- Historical photo of Clark
- Born: September 15, 1966 Philippines
- Died: May 22, 2005 (aged 38) Friendswood, Texas, US
- Occupations: powerlifter, strongman, spokesman
- Known for: 800-pound bench press
- Spouse: Mindi Toth (fiancee)
- Website: www.anthonyclark.com (defunct)

= Anthony Clark (powerlifter) =

Filipino-American power lifter

Anthony Wayne Clark (September 15, 1966, in Philippines – May 22, 2005, in Friendswood, Texas, U.S.) was an American powerlifter, holder of the world record for the reverse-grip bench press and member of the York Barbell Hall of Fame.

==Powerlifting career==
By the time Clark was 13, he was lifting 110 lb cement weights. In 1986, Clark became the first teenager to bench press 600 lb, and was notable for using a reverse grip on the bar. In 1992, he was the first lifter to bench press 700 lb using the reverse grip. On September 25, 1993, at the U.S. Powerlifting Federation (USPF) Northwest Open, Clark broke his own world record with a 735 lb lift. In May 1993 he had pressed 725 lb.

After his record-breaking lift, Clark often referred to himself as the World's Strongest Man, and toured for a time performing feats of strength. On one occasion he pushed a 6000 lb elephant, in a heavy-duty wheelbarrow, across the floor in a strongman competition in Japan. In addition to that, Clark gave motivational speeches, seminars, and one-on-one counseling to motivate kids and prison inmates to improve their lives. Clark also claimed that he stopped using steroids at the age of 22, stating that all they did was to increase his blood pressure. He called his best friend Big Mike.

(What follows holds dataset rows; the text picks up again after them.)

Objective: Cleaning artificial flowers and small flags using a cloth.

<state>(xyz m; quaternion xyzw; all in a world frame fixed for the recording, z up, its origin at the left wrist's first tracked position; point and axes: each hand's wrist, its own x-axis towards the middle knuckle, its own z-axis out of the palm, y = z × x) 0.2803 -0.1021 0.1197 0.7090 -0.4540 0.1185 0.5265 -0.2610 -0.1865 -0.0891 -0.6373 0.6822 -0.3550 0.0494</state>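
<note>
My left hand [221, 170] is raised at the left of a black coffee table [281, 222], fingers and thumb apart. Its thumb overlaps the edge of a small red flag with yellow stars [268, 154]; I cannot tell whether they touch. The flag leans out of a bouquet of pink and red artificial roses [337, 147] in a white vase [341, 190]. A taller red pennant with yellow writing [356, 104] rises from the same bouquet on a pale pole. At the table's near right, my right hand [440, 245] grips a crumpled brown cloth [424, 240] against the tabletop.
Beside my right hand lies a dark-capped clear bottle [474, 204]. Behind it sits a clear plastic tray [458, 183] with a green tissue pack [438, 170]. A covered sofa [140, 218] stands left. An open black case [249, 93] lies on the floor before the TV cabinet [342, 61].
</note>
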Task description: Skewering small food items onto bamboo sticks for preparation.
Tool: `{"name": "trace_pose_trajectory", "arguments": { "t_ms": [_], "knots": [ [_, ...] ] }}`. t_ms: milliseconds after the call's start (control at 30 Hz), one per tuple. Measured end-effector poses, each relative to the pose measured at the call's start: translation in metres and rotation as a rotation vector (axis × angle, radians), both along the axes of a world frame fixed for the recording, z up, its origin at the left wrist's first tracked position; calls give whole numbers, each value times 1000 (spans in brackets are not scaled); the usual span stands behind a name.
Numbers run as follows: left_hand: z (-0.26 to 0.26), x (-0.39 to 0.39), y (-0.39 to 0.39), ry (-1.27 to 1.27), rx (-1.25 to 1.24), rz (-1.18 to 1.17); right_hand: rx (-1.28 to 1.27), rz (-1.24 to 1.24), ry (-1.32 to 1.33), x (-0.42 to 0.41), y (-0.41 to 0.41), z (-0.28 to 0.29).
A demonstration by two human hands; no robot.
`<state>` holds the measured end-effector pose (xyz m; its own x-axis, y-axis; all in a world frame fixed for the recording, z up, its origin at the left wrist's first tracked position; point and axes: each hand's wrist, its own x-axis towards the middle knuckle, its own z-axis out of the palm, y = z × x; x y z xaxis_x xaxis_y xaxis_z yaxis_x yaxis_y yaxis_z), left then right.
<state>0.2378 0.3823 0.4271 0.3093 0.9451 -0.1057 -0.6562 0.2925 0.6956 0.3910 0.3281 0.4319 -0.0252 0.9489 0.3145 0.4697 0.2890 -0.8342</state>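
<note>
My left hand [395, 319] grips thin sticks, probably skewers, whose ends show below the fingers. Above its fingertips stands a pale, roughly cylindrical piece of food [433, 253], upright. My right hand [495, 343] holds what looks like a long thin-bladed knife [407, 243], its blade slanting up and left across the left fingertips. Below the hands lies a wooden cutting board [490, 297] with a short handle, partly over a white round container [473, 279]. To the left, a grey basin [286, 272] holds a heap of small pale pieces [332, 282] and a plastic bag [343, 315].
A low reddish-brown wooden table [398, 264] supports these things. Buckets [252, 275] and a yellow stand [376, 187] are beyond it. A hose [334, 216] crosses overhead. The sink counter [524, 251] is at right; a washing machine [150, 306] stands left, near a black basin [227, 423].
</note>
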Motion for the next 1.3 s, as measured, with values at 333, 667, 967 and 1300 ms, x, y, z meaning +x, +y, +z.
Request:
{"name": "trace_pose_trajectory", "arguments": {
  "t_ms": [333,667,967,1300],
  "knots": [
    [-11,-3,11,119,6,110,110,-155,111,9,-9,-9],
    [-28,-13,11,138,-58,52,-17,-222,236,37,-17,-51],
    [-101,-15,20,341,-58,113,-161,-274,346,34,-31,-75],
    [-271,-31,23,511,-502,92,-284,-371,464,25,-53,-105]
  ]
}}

At the Arnold Schwarzenegger Classic in 1997, he performed a controversial, reverse-gripped 800 lb bench press,
 which was later turned down. This was more than 2 years before Tim Isaac would break the 800 lb mark at a sanctioned meet.

==Personal records==
- Powerlifting Competition Records

done in official Powerlifting full meets
- Squat – 499 kg (1100 lbs) (in singleply squat suit)
- Bench press – 365 kg (805 lbs) (in bench shirt)
- Deadlift – 350 kg (771 lbs)
- Total – 1179.34 kg (2600 lbs) equipped
→ former IPF world record in SHW class (+regardless of weight class)

- Done in gym
- Push press – 227 kg

==Death==
Anthony Clark, aged 38, died on May 22, 2005, of a heart attack and subsequent kidney failure and is buried at Forest Park East Cemetery in Webster, Texas.